● WORK INSTRUCTIONS: All pictures are to be excluded when the data below is output verbatim.

● INFORMATION SHOWN:
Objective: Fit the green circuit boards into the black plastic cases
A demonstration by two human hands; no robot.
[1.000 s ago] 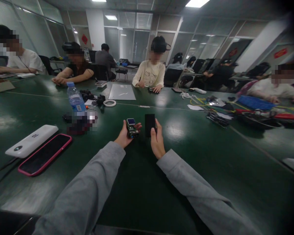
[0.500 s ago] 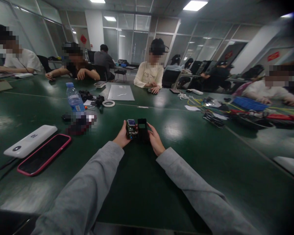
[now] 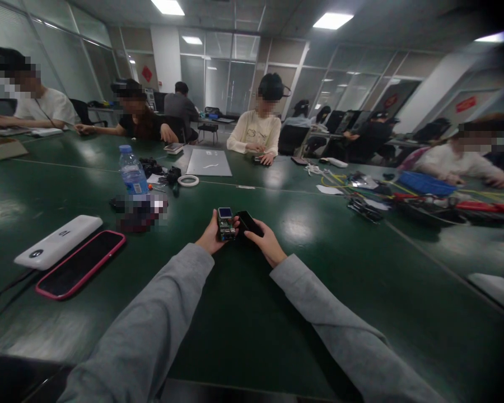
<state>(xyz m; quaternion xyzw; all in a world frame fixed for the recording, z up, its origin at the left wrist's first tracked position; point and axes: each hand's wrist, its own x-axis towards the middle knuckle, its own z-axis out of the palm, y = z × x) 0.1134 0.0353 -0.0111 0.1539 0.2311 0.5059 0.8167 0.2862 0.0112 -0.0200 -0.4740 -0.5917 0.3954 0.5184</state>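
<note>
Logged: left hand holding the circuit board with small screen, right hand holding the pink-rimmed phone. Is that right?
No: the head view shows the right hand holding a black rectangular piece; the pink-rimmed phone lies on the green table. The left hand holds the circuit board.

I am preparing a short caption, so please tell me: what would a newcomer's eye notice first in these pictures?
The eye would probably fall first on the small circuit board in the left hand and the black case in the right hand, near the middle. Next comes the pink-rimmed phone on the green table at the left, beside a white device. Farther back, left of the hands, stands a clear bottle.
</note>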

● RESPONSE:
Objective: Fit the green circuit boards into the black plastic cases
A demonstration by two human hands; no robot.
[1.000 s ago] 
[0.500 s ago] 
[now] 
<state>(xyz m; quaternion xyzw; all in a world frame fixed for the recording, z up, its origin at the left wrist's first tracked position; point and axes: each hand's wrist, its own x-axis towards the middle knuckle, its own z-axis out of the palm, y = z × x) 0.1134 0.0353 -0.0111 0.1539 0.2311 0.5059 0.8167 0.2862 0.0112 -0.0200 -0.4740 -0.5917 0.3954 0.5184</state>
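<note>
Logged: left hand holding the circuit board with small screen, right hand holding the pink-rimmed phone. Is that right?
No: the head view shows the right hand holding a black rectangular piece; the pink-rimmed phone lies on the green table. The left hand holds the circuit board.

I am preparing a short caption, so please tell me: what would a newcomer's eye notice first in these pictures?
The eye would probably fall first on the small circuit board in the left hand and the black case in the right hand, near the middle. Next comes the pink-rimmed phone on the green table at the left, beside a white device. Farther back, left of the hands, stands a clear bottle.
</note>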

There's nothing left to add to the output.